> [WHAT THE EXERCISE ASKS]
When you reach a picture, skip it, and retype every line below exactly.

── COLLECTED DATA

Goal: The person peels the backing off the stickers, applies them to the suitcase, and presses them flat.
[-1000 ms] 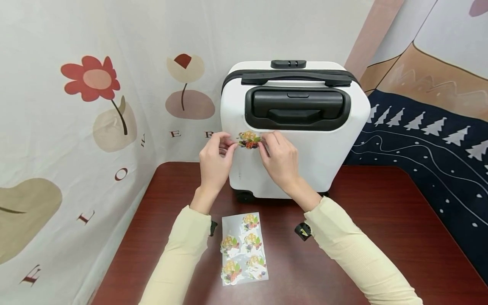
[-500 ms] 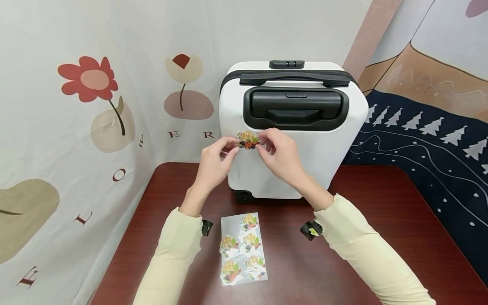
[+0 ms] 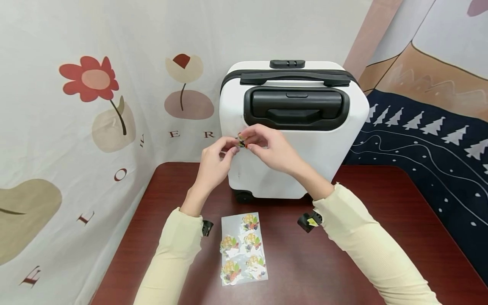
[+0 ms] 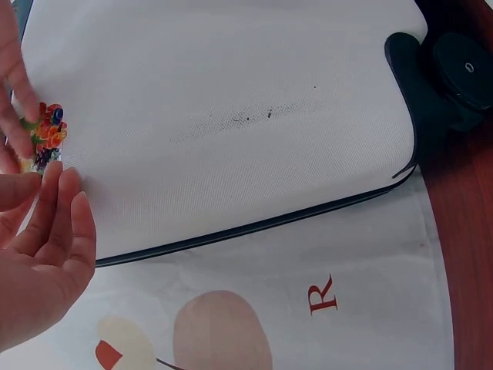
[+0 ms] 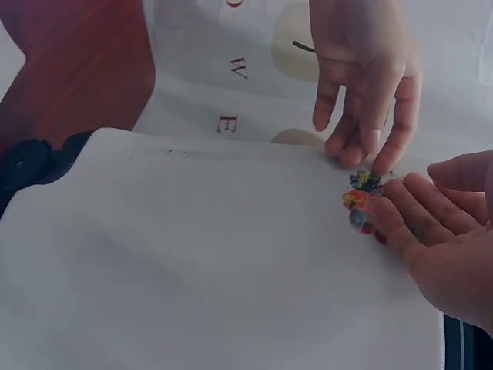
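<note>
Thumb and forefinger of the left hand (image 3: 213, 163) pinched the left edge of a small fruit sticker (image 4: 51, 136), its reds, oranges and dark blues peeping out between the two hands. Fingers of the right hand (image 3: 276, 150) lay bent across the sticker's other side, covering much of it; whether they gripped it could not be told. The sticker was at the upper left of the white front of a suitcase (image 3: 263, 182), below the telescopic handle (image 3: 297, 106) in its black recess; whether it was stuck down was hidden. Above that recess ran a black carry handle (image 3: 295, 77), with a combination lock (image 3: 287, 64) on top. A speckled dark mark (image 4: 246, 119) ran along the shell towards a black wheel (image 4: 466, 69). Behind the hands came pale yellow sleeves (image 3: 167, 254). Between the forearms, on a reddish-brown table (image 3: 305, 271), lay a sticker sheet (image 3: 232, 224) bearing five fruit designs. The suitcase stood upright at the table's far side, before a pale flower-printed backdrop (image 3: 145, 34); a navy tree-printed cloth (image 3: 396, 173) hung to the right.
</note>
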`<action>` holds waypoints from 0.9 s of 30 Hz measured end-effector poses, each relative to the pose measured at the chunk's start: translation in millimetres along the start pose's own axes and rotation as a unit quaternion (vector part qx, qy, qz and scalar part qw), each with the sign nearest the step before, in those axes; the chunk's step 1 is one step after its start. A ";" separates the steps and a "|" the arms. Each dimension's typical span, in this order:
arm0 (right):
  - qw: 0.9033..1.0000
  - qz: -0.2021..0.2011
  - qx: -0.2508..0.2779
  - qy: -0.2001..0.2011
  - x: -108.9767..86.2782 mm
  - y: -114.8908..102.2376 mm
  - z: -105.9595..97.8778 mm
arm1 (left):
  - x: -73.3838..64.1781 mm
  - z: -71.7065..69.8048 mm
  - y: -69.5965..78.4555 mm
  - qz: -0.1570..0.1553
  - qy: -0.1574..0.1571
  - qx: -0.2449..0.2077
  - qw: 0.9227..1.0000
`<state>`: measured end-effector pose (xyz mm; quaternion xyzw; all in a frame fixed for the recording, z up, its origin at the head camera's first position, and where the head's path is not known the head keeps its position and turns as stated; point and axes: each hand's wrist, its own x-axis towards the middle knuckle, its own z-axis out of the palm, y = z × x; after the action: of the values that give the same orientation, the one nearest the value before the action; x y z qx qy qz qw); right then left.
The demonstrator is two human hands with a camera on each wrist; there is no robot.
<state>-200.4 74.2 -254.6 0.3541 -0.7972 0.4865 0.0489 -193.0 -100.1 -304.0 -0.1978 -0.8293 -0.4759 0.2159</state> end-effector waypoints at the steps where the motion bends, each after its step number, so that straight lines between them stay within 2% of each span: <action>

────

> [ANSWER TO THIS PROBLEM]
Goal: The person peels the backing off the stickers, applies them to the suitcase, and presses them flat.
[-1000 ms] 
[-500 ms] 
[+0 ms] 
[+0 ms] 
[+0 ms] 
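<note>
Thumb and forefinger of the left hand (image 3: 213, 163) pinched the left edge of a small fruit sticker (image 4: 51, 136), its reds, oranges and dark blues peeping out between the two hands. Fingers of the right hand (image 3: 276, 150) lay bent across the sticker's other side, covering much of it; whether they gripped it could not be told. The sticker was at the upper left of the white front of a suitcase (image 3: 263, 182), below the telescopic handle (image 3: 297, 106) in its black recess; whether it was stuck down was hidden. Above that recess ran a black carry handle (image 3: 295, 77), with a combination lock (image 3: 287, 64) on top. A speckled dark mark (image 4: 246, 119) ran along the shell towards a black wheel (image 4: 466, 69). Behind the hands came pale yellow sleeves (image 3: 167, 254). Between the forearms, on a reddish-brown table (image 3: 305, 271), lay a sticker sheet (image 3: 232, 224) bearing five fruit designs. The suitcase stood upright at the table's far side, before a pale flower-printed backdrop (image 3: 145, 34); a navy tree-printed cloth (image 3: 396, 173) hung to the right.
</note>
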`<action>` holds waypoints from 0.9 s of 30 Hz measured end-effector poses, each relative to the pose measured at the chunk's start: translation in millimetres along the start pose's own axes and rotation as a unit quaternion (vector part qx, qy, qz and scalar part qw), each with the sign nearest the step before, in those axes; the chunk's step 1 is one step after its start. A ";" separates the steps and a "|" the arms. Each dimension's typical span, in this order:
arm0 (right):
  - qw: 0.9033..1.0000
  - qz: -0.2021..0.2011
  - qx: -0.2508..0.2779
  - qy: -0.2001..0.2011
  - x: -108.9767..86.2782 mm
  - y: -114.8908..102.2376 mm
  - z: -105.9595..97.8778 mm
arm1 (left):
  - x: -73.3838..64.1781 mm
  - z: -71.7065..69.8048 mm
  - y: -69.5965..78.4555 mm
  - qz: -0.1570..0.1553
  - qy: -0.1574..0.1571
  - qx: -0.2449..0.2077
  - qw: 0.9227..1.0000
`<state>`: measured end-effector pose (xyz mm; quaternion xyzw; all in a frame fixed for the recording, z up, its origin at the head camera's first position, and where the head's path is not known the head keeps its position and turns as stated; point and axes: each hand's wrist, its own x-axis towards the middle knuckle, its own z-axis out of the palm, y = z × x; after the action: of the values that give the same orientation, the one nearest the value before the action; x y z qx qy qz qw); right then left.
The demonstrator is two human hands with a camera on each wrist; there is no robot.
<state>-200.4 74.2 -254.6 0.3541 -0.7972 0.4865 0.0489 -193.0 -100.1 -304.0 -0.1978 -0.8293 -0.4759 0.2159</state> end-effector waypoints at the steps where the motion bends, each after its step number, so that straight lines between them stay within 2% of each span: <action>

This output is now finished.